Evercore ISI analyst John Pancari pointed out that when the Federal Reserve may enter a loose cycle, Signature Bank, Truist Financial, US Bancorp, and Fifth Third Bancorp may outperform. The NII situation of these banks is more complex in a rate-cutting scenario, and banks' sensitivity to interest rates and effective asset-liability management has improved. Currently, market expectations of rate cuts and concerns about economic recession have intensified focus on liability-sensitive and defensive bank stocks

According to the Zhitong Finance APP, when the Federal Reserve raises interest rates, banks' Net Interest Income (NII) usually increases. Therefore, when the central bank shifts to loose monetary policy, banks' NII naturally decreases. However, Evercore ISI analyst John Pancari explained in a recent report to clients that the actual situation is much more complex.

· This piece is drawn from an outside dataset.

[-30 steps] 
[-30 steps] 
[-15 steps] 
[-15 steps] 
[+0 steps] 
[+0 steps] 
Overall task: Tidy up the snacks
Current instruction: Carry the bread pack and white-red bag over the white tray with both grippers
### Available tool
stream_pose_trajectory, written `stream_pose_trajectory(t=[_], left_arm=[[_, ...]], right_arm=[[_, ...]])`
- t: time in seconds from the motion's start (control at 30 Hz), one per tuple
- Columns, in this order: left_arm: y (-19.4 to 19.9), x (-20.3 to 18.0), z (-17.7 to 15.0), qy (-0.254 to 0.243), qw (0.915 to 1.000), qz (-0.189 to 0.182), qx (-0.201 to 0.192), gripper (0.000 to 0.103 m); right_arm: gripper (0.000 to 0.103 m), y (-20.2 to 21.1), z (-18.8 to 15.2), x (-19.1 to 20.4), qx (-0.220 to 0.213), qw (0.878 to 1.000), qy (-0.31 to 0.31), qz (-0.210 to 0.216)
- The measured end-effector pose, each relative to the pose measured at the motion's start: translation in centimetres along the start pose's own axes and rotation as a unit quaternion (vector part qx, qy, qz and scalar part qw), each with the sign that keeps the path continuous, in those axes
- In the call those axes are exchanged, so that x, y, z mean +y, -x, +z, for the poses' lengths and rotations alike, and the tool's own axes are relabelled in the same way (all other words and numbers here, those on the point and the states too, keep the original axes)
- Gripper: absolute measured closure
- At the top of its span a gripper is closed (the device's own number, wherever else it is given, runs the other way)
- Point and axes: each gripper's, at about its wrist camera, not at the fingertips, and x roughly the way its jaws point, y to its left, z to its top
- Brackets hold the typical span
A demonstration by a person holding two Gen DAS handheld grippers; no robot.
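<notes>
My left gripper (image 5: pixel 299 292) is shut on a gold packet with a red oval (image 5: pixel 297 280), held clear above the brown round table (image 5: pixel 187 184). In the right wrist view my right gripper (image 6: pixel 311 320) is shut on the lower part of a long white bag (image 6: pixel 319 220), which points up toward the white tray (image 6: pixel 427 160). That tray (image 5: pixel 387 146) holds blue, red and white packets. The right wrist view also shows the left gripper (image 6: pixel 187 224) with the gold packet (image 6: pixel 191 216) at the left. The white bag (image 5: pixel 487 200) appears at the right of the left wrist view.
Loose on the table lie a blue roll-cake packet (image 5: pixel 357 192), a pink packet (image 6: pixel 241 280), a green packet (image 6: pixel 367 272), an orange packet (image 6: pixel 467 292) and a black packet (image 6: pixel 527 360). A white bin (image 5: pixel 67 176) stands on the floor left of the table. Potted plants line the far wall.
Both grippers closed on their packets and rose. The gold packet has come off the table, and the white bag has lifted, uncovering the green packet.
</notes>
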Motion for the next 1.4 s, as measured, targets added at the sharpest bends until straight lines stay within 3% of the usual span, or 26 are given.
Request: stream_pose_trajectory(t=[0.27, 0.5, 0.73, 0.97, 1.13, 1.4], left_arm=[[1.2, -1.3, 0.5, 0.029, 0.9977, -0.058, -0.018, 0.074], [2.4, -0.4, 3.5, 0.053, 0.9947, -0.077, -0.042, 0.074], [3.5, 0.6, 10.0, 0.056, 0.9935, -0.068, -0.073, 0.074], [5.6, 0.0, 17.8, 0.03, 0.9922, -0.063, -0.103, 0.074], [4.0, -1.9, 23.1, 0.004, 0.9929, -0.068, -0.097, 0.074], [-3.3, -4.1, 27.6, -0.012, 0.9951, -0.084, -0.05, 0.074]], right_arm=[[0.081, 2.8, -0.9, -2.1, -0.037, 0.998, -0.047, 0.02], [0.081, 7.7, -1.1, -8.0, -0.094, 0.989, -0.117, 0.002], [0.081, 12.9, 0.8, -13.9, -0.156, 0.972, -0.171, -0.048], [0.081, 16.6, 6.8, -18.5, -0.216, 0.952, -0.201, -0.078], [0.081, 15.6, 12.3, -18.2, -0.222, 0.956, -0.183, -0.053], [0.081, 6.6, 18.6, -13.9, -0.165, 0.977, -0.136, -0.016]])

The analyst used the latest Asset and Liability Management Committee (ALCO) disclosure information in the model to help assess which banks are best suited for rate cuts. "However, ALCO scenarios are just part of the story, as they are typically based on the basic static balance sheet and do not include balance sheet restructuring or potential changes in hedging investment portfolios (although this approach is evolving)," he wrote.

Therefore, Pancari created a more dynamic approach, adding management commentary on interest rate sensitivity, 2024 fiscal year NII guidance, and assuming that each bank will cut rates to provide a more complete overview.

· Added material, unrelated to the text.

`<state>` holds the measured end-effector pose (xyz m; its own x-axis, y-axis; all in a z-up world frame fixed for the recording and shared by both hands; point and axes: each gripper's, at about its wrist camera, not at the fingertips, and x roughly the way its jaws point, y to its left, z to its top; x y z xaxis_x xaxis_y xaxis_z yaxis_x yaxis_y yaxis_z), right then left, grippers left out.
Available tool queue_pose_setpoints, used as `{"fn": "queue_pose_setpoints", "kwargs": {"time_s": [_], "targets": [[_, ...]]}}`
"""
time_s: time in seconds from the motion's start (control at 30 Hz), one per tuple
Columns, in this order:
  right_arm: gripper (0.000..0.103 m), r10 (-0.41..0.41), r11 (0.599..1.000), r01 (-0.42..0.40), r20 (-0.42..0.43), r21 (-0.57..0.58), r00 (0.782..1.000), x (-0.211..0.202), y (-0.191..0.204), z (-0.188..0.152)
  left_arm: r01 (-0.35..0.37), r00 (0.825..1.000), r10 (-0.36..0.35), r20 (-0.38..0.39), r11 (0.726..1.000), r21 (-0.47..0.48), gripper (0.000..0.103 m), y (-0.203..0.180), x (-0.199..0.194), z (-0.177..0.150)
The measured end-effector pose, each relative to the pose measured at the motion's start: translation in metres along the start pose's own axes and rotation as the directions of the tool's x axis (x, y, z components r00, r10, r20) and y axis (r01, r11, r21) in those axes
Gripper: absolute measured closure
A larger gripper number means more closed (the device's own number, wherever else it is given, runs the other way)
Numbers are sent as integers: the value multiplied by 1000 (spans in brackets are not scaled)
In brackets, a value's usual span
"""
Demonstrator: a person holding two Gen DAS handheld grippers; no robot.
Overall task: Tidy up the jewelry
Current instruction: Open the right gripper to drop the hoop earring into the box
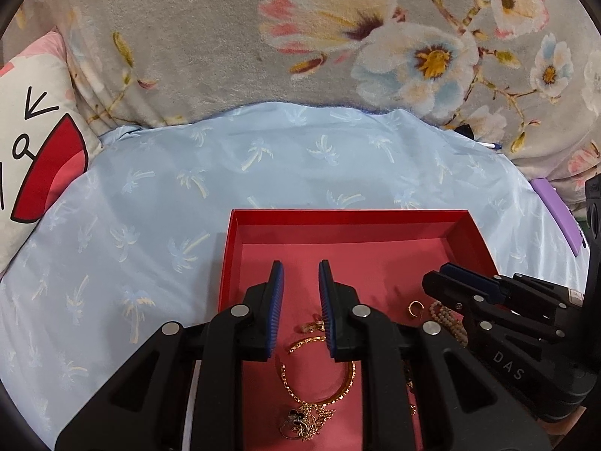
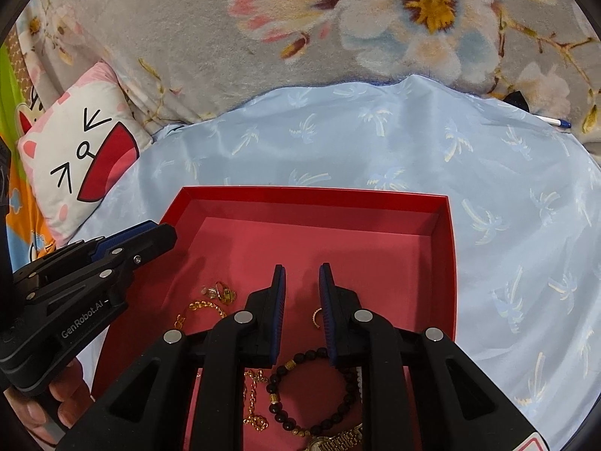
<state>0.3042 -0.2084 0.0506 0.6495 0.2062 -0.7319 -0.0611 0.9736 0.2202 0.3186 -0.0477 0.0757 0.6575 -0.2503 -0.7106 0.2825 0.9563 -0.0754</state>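
Several pieces of jewelry lie loose at the near end of the red box [image 1: 349, 216], none sorted into groups yet, so by my reading the organizing has barely begun. Nearest in the right wrist view are a metal-link gold watch [image 2: 338, 441] and a black bead bracelet [image 2: 311, 391] of round matte beads with a few gold spacers. In the left wrist view a tangled gold chain [image 1: 306, 423] lies by a thin gold bangle [image 1: 319, 383], with small rings [image 1: 311, 326] and a pale bead strand [image 1: 447, 317] beyond. The left gripper [image 1: 300, 268] and the right gripper [image 2: 301, 270] both hover over the box with ribbed blue pads apart, holding nothing. The far half of the box's pink floor is bare. Past it lies glossy blue palm-print fabric [image 1: 263, 158], then a plush floral blanket [image 1: 188, 37].
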Motion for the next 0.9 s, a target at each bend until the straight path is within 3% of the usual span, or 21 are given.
{"fn": "queue_pose_setpoints", "kwargs": {"time_s": [0.4,0.6,0.9], "targets": [[85,13,1000,-13,43,4,999,-43,5,-20,-50,998,48,41,998,37,85,-4,-44,-21],[76,17,1000,-15,87,-24,996,-83,21,-52,-94,994,90,66,993,68,85,-14,-77,-47],[75,16,998,-8,118,-65,993,-125,46,-107,-98,993,92,71,991,96,84,-31,-118,-85]]}}
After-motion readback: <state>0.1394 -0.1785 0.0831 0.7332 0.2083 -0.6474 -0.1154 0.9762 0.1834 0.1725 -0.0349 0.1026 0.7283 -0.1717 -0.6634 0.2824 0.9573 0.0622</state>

His basic argument is that as the Federal Reserve restructures balance sheets, restructures securities, and takes hedging measures, banks' "sensitivity to assets gradually decreases."

He concluded, "In short, hedging efforts have also made progress, coupled with the increase in announced and completed securities restructuring, the actual sensitivity of banks may support positions with lower asset sensitivity/higher liability sensitivity than indicated by ALCO scenarios."

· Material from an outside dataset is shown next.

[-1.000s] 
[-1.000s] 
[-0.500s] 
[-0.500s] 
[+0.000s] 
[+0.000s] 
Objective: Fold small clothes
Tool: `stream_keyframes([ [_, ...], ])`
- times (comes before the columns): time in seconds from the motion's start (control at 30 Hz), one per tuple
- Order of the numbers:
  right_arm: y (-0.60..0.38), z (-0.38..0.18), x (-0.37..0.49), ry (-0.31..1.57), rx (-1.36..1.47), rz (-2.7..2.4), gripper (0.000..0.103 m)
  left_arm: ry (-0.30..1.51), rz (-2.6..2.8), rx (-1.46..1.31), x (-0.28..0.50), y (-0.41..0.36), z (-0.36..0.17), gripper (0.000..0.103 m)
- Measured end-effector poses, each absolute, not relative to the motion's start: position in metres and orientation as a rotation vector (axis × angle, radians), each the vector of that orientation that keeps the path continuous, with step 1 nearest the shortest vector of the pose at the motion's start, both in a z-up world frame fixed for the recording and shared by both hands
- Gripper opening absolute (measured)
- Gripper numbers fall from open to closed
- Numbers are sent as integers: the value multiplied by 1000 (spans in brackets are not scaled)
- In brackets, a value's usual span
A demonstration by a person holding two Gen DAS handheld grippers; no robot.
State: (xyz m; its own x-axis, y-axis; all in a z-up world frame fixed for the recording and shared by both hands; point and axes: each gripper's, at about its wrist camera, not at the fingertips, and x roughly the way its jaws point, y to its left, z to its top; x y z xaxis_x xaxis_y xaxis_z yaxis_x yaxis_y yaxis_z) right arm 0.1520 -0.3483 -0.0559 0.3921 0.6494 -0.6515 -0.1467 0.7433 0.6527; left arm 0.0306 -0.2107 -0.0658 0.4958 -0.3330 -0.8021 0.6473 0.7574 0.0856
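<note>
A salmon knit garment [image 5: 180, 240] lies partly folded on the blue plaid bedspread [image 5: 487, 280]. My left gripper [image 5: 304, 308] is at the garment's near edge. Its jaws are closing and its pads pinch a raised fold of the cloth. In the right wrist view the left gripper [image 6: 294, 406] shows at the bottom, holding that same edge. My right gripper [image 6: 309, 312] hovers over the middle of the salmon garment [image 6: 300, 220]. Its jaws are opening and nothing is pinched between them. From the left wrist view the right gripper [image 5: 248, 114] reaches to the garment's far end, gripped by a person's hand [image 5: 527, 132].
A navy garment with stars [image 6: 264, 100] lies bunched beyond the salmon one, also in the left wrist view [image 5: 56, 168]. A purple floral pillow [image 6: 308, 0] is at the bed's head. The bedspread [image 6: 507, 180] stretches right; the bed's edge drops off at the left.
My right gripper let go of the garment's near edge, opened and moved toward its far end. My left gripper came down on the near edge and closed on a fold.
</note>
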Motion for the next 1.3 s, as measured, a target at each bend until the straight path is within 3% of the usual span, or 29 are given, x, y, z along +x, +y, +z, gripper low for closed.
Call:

Pancari stated that from the perspective of NII, Comerica Bank (CMA.US), Truist Financial (TFC.US), US Bancorp (USB.US), and Fifth Third Bancorp (FITB.US) seem to be in the best position.

Federal Reserve Chairman Powell's dovish remarks and the lower-than-expected July employment report have prompted a market pricing shift towards a 100 basis point rate cut. Pancari wrote that, coupled with increasing concerns about worsening economic recession, "prompting the market to turn to liability-sensitive and those seen as defensive in the credit cycle bank stocks." However, with more encouraging economic data released in the past week, this trend has reversed, and the market now expects a 75 basis point rate cut in 2024.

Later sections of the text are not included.